La donna che vive due volte, la prima che omaggia il trumpismo, la seconda quella costretta ad appoggiare gli avversari del capo amerikano. È Giorgia Meloni, inaspettatamente vaso di coccio tra due vasi di ferro: uno è l’erculeo Donald Trump, l’altro è l’Europa che hanno cercato di colpire a morte ma che, avendo qualche millennio alle spalle, si sta rialzando per difendere contemporaneamente l’Ucraina e sé stessa, perché non c’è la prima se non c’è la seconda e viceversa, come ha splendidamente detto a Monaco Volodymyr Zelensky.
Ora la presidente del Consiglio deve scegliere: o sta con l’Europa o con Trump&Putin. Tertium non datur. La situazione infatti è cambiata; solo i pigri compulsatori di X non lo capiscono. Ed è cambiata, a sorpresa, proprio a Monaco dove l’Europa sarebbe dovuta capitolare sotto le sciabolate di JD Vance, il cantore della rivalsa bianca e classista dell’America di Trump.
Emmanuel Macron, tanto debole in patria quanto autorevole fuori di essa, ha convocato a Parigi mezza Europa per rispondere al presidente degli Stati Uniti trovando sponda soprattutto nei polacchi atlantisti feroci nemici di Putin e negli inglesi superbi eredi dell’orgoglio churchilliano.
E dunque, oggi all’Eliseo, il Vecchio Continente batterà un colpo forte, ci sarà anche Meloni insieme con l’inglese Keir Starmer, il polacco Donald Tusk, il tedesco Olaf Scholz, e altri leader europei, tra cui Ursula von der Leyen (presidente della Commissione Ue), Mark Rutte (segretario Nato) e Antonio Costa (presidente del Consiglio europeo).
Meloni è stata brava tre volte anche negli scorsi giorni: ad aderire al discorso europeista dell’amica a giorni alterni Ursula von der Leyen: a telefonare a Zelensky dopo le bordate americane; a difendere con parole ferme Sergio Mattarella dall’ukase del Cremlino. Quel Cremlino sporco del sangue di Andrej Navalny, morto un anno fa, dimenticato da molti ma che ieri Filippo Sensi, con Carlo Calenda, Riccardo Magi, Luciano Nobili e Roberto Giachetti, ha ricordato deponendo un fiore a Roma in sua memoria nel luogo nello stesso punto dove fu rapito e poi assassinato un altro martire, Giacomo Matteotti.
Meloni ha difeso Mattarella dagli attacchi del Cremlino senza urlare – proprio lei – quasi alla chetichella, un atto dovuto si direbbe con il linguaggio della procedura penale, ma l’ha fatto e le va dato atto.
Però improvvisamente la presidente del Consiglio è rientrata nella serie B della politica mondiale perché questo è l’inconveniente di chi vuole stare con due piedi in una scarpa e quando il gioco si fa duro la retorica del ponte tra l’Europa e Stati Uniti si liquefa come la neve al sole lasciando pozzanghere di propaganda buona per i Mario Sechi e i Gian Marco Chiocci.
No, la radicalizzazione politica e, se vogliamo usare questa parola, ideologica, imposta dalla Casa Bianca sta determinando una reazione seria della Vecchia Europa che a un Vance può sempre opporre Immanuel Kant e Voltaire, per dire, persino riscoprire Robert Schuman, Altiero Spinelli, Helmut Kohl.
La donna che vive due volte deve rivedere i suoi piani che la volevano rappresentante di The Donald in una Europa egemonizzata da Roma-a-Lago e Budapest, altro che Londra e Parigi, mentre adesso deve sottoscrivere i discorsi brussellesi che spingono per la difesa europea, per l’onore ucraino, per arginare la furia che si alza da Washington.
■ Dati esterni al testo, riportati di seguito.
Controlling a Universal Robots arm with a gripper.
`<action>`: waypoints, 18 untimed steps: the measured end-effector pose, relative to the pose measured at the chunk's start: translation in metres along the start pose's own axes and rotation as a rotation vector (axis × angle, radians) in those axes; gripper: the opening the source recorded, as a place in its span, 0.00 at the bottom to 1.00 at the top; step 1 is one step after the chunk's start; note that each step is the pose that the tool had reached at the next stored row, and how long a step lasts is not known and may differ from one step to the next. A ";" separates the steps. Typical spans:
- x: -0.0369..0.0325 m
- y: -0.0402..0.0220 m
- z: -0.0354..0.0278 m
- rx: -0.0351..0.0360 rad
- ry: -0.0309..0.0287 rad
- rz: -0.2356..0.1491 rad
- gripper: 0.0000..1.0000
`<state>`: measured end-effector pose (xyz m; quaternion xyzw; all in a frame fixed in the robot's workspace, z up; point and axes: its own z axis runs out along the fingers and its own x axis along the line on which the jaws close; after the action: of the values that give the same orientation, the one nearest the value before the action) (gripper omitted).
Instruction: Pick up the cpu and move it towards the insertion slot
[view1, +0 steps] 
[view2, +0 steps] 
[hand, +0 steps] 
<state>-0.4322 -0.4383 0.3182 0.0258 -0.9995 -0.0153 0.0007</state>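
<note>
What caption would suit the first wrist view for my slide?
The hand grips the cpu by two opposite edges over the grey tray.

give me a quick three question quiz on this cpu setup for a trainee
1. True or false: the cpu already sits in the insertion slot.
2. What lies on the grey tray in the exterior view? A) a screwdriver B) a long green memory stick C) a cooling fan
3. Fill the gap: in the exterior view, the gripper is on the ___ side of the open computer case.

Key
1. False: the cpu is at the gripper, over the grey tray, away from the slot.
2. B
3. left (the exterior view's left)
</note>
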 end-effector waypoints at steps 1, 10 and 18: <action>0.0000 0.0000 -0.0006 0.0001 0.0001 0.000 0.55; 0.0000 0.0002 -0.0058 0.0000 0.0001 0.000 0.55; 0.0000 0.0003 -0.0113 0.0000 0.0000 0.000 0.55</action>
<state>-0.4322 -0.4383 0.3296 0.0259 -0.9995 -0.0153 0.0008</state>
Deve riposizionarsi, Meloni, nella direzione polacca di un europeismo non nemico degli Stati Uniti ma nemmeno pronto ai voleri dello sceriffo americano: ci vorrebbe un Giulio Andreotti, anche solo un Emilio Colombo.
Meloni deve farlo senza scoprirsi a destra: i Matteo Salvini e i Roberto Vannacci puntano a essere loro i trumpiani d’Italia seppure in versione da osteria e anche in casa sua, tra i Fratelli, potrebbe esserci chi si ribella davanti a una piena conversione europeista della presidente del Consiglio: è il destino degli apprendisti stregoni, e Giorgia Meloni in questo non è seconda a nessuno, ha soffiato su uno spirito del tempo che le ritorna addosso: impossibile coniugare il Campidoglio e l’Eliseo, Starlink e Bucha, il Tamigi e il Danubio. Da che parte sta, l’underdog della politica mondiale?